Information générale
Forum:
Visual FoxPro
Catégorie:
Base de données, Tables, Vues, Index et syntaxe SQL
Divers
Thread ID:
00196021
Message ID:
00200605
Vues:
12
Cristof,

>If you look at this from a theorecticly point of view there is NO way that a TAG on delete could benefit performance if there are no deleted records.

>But here you are wrong. When you have SET DELETED ON, VFP has to read every record and check the deleted state (that's the first byte in the record).

When there are no deleted records, VFP has to read the records anyway because it has to process the record (E.g:copy them into the cursor), whether there is or is no tag on deleted().

Whether this decreases performance or not, depends on a number of things:

>1. How much time does this checking need compared with the time to create a bitmap? Here take into account that a bitmap has only to be generated once, while checking is performed every time.

Could you explain this a little better ? a (index) bitmap ?

>2. Would VFP have to read all records anyway?

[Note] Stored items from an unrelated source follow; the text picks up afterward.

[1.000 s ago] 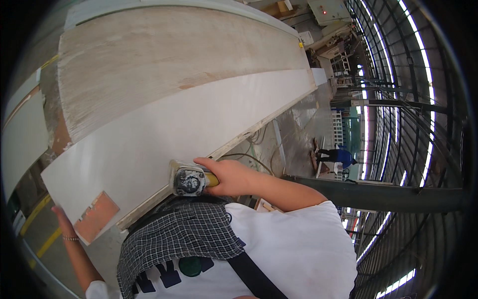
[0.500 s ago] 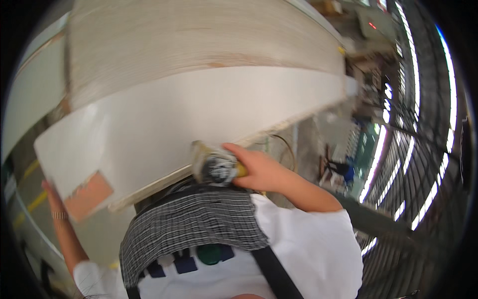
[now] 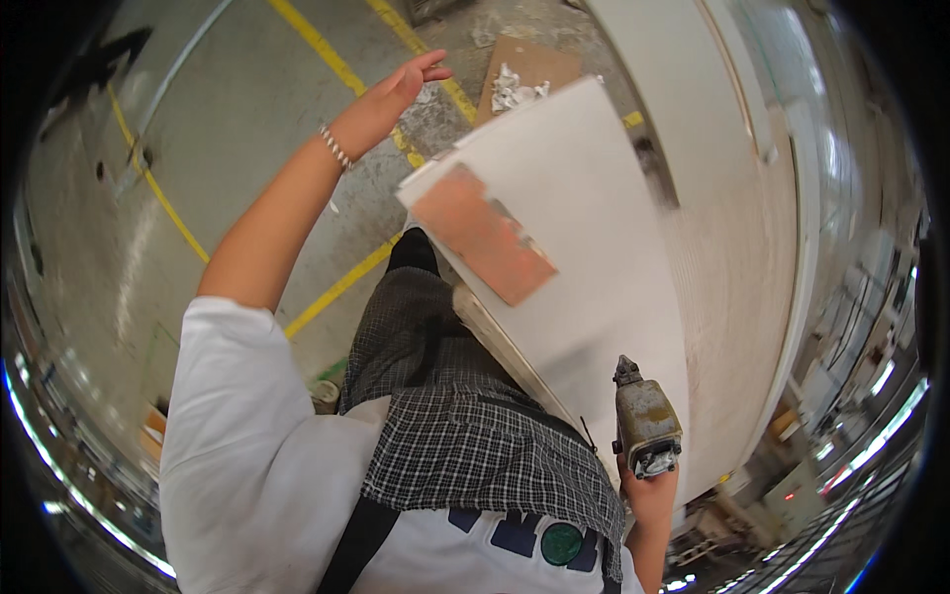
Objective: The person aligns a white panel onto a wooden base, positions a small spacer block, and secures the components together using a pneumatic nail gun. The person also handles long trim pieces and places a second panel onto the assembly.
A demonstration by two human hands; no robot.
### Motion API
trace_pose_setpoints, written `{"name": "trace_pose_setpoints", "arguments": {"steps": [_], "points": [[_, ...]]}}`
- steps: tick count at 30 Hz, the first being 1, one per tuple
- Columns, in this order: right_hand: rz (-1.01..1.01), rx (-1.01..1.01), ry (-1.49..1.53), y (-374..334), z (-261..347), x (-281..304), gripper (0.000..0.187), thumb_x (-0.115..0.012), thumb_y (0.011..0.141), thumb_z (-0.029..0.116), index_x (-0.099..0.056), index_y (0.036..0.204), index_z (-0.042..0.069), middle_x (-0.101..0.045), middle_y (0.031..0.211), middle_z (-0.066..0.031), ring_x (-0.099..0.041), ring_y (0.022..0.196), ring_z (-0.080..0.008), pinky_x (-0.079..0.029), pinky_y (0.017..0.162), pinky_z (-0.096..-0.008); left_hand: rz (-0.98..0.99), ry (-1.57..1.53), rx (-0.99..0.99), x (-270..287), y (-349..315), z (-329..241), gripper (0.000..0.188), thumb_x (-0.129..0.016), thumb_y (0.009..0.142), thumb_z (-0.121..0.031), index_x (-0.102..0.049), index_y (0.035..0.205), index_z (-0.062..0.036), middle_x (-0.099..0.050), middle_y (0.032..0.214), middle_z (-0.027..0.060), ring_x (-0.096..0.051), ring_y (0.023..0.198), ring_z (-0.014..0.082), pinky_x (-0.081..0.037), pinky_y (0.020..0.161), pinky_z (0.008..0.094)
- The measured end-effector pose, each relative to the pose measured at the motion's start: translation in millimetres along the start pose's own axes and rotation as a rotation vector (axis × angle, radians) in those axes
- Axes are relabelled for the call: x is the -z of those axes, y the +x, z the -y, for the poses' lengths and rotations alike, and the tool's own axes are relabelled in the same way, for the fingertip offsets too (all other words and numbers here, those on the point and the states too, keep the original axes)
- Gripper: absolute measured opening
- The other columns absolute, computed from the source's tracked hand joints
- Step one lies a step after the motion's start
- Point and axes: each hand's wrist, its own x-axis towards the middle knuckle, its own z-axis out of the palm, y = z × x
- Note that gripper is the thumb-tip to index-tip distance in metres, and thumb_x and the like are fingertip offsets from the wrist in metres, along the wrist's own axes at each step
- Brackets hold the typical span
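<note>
Nearest me: my white shirt (image 3: pixel 257 416), dark strap (image 3: pixel 361 544), checked apron (image 3: pixel 485 445) across my front. My right forearm comes up from the near edge, just right of the apron, only a short stretch visible. Right hand (image 3: pixel 651 487) is wrapped round the grip end of a handheld tool (image 3: pixel 648 416), grasping it; most fingers hidden behind the tool's body. Tool is grimy, yellowish-grey, with a narrow dark nose pointing far, away from me. It's over the near right part of the white panel (image 3: pixel 604 238); can't tell if the nose touches the surface.

Panel runs from beside my waist out to the far side, narrowing to a corner on the left. A pale edge strip (image 3: pixel 505 346) sits along its near left side, close to the apron. Orange patch (image 3: pixel 475 228), ragged on one side, lies on the panel's left part. Right of the panel, a broad beige board (image 3: pixel 737 297) with a streaky surface.

Left arm reaches far, elbow out on the left, forearm slanting far and right. Left hand (image 3: pixel 394 99) released, nothing in it, fingers stretched out to the right, past the panel's left corner and apart from it. Beaded bracelet (image 3: pixel 336 148) on that wrist. Beyond: grey floor (image 3: pixel 262 99), yellow lines (image 3: pixel 322 45), brown sheet (image 3: pixel 544 61) with crumpled white scraps (image 3: pixel 513 91) on it.
</note>
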Motion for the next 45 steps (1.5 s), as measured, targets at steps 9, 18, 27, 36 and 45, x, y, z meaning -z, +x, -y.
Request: {"name": "trace_pose_setpoints", "arguments": {"steps": [9,18,27,36,45], "points": [[-0.013,-0.125,-0.062,24,57,19,0.03,-0.073,0.089,0.031,-0.058,0.085,0.005,-0.056,0.069,-0.0023,-0.049,0.055,-0.0112,-0.037,0.049,-0.027,-0.27,-0.308,-0.002,-121,-121,30,0.084,-0.068,0.084,-0.061,-0.047,0.139,-0.0004,-0.06,0.116,0.0084,-0.055,0.118,0.0215,-0.037,0.108,0.0364],[-0.072,-0.112,-0.146,9,112,32,0.044,-0.069,0.089,0.046,-0.06,0.08,0.004,-0.057,0.075,-0.0043,-0.053,0.073,-0.0144,-0.04,0.068,-0.0295,0.152,-1.144,0.05,-202,-106,-22,0.105,-0.084,0.072,-0.051,-0.035,0.146,0.0044,-0.05,0.142,0.018,-0.048,0.133,0.0259,-0.036,0.113,0.0389],[0.017,-0.028,-0.186,9,106,42,0.044,-0.068,0.089,0.045,-0.06,0.081,0.003,-0.057,0.076,-0.0059,-0.054,0.072,-0.0164,-0.042,0.069,-0.0302,0.134,-0.662,-0.162,-198,-96,-20,0.076,-0.077,0.07,-0.029,-0.053,0.132,0.0075,-0.063,0.12,0.0199,-0.064,0.107,0.0274,-0.05,0.093,0.0362],[0.066,-0.001,-0.025,37,97,52,0.031,-0.071,0.086,0.031,-0.062,0.084,0.002,-0.062,0.073,-0.005,-0.057,0.065,-0.0143,-0.045,0.061,-0.0284,0.18,-1.053,0.151,-195,-105,-19,0.072,-0.078,0.078,-0.017,-0.049,0.141,0.0026,-0.06,0.134,0.0117,-0.057,0.119,0.0167,-0.045,0.103,0.0321],[0.067,0.071,0.082,46,74,76,0.016,-0.069,0.088,0.01,-0.058,0.095,0.001,-0.061,0.075,-0.0049,-0.061,0.063,-0.0155,-0.049,0.058,-0.0297,-0.328,0.681,-0.666,-237,-147,-128,0.045,-0.06,0.085,-0.021,-0.06,0.129,-0.0141,-0.06,0.131,0.0015,-0.053,0.125,0.0211,-0.034,0.11,0.047]]}}
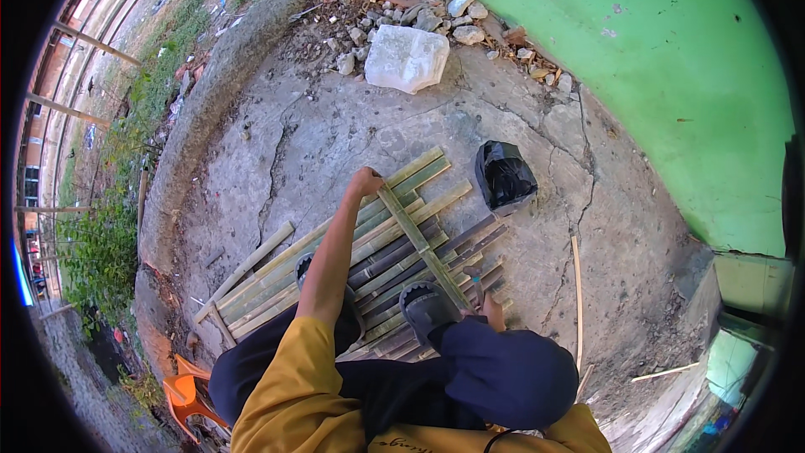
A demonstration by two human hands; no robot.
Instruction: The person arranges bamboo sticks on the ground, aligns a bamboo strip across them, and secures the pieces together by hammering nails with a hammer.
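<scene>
A panel of split bamboo slats (pixel 394 235) lies on the ground beneath me, green and tan strips side by side. Across it runs a bamboo crosspiece (pixel 426 252). At its far end, my left hand (pixel 366 182) is closed around the tip of the crosspiece. Beside the crosspiece's near end, my right hand (pixel 494 314) is closed on what looks like a hammer (pixel 477 282), its head pointing away from me. My knee partly hides that hand. One sandalled foot (pixel 428 309) rests on the slats; the other is mostly behind my left arm.
A black plastic bag (pixel 505 176) stands open beyond the panel. Farther off are a white block (pixel 407 59) and rubble (pixel 419 13) along a green wall (pixel 637 67). A thin bamboo strip (pixel 578 302) lies at right, an orange chair (pixel 186 394) at lower left.
</scene>
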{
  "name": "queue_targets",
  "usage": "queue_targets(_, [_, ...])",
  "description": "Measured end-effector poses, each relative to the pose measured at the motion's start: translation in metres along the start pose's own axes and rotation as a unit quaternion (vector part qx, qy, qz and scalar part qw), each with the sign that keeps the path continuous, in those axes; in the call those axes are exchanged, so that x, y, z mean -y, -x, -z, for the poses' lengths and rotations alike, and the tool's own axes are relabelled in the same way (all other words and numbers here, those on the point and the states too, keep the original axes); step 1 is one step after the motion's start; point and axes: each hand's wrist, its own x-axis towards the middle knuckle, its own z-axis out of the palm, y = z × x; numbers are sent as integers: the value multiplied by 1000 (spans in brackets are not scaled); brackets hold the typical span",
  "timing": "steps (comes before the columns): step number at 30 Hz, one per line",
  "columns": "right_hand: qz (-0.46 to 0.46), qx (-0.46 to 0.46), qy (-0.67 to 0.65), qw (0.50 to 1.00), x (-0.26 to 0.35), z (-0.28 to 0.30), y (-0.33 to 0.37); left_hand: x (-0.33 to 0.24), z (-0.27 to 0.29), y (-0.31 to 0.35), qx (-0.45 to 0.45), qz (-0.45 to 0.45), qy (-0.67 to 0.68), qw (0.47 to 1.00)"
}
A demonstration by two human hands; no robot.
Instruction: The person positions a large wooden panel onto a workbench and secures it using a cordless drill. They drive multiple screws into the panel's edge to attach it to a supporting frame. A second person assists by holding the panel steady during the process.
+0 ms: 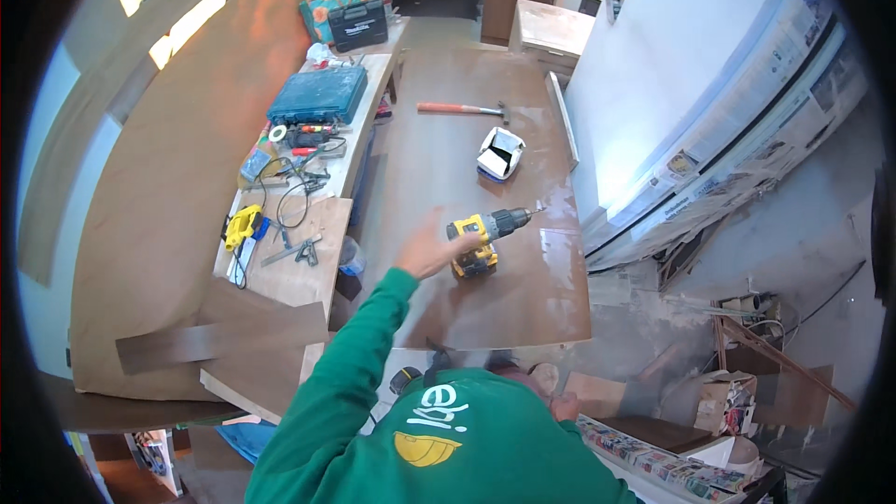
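A yellow and black cordless drill [479,227] rests on the brown board [420,308], its bit pointing right. My left hand [431,247] reaches in from the left, thumb and fingers spread, with the fingertips at the drill's handle. Whether they touch it is hard to tell. My right hand [565,407] is low beside my body, only partly visible, and its fingers cannot be made out. Beyond the drill stands an opened white box [500,153]. Farther off lies a hammer [464,108] with a red handle.
Along the left, a bench carries a teal tool case [319,95], a black case [358,26], corded tools and a yellow power tool [244,227]. A white panel [677,75] stands at the right. Scrap wood and a cardboard box [726,401] lie at lower right.
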Motion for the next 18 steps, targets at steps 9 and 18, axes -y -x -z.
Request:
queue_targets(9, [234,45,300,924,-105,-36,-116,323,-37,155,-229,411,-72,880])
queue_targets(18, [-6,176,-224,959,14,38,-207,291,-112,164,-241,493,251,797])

If it would read them, there's indeed little performance difference. If not, reading all records decreases speed drastically. It hasn't got to read them when you create a filtered table, or when you issue a command that doesn't process all selected records (for example the grid or BROWSE).

If the optimizer determines that there are no deleted records, it returns the whole table as a recordset, after which VFP has to read the actual records anyway. The would be NO speed improvement because the index didn't make the selection any smaller than the table itself.

>3. How much of the record are you reading. If you are only reading a few fields, VFP might only read that part from the table. If VFP has to check for the deleted state it has to read that part, too. This means that it either reads a huge portion of the record, or the number of requests to the server doubles.

If you use the index on deleted() VFP has to read more info because it has to read the index and the actual table as well.

As the OS reads just clusters it has to read the whole record. VFP cannot optimize queries by only reading parts of records. Only when you've very small clusters in combination with very wide tables it could be theorecticly done.

>4. Do you issue commands that move the record pointer. LOCATE/CONTINUE for example. If you have an index on DELETED(), VFP knows that the record is not deleted and can retrieve the record when you need it. Otherwise it has to read the record right away.

What's the difference ? With the deleted record it has first to check that the record is not deleted and only after this it reads the record.

If there is no index it reads the record right away and is therefor faster than the former as it don't have to check.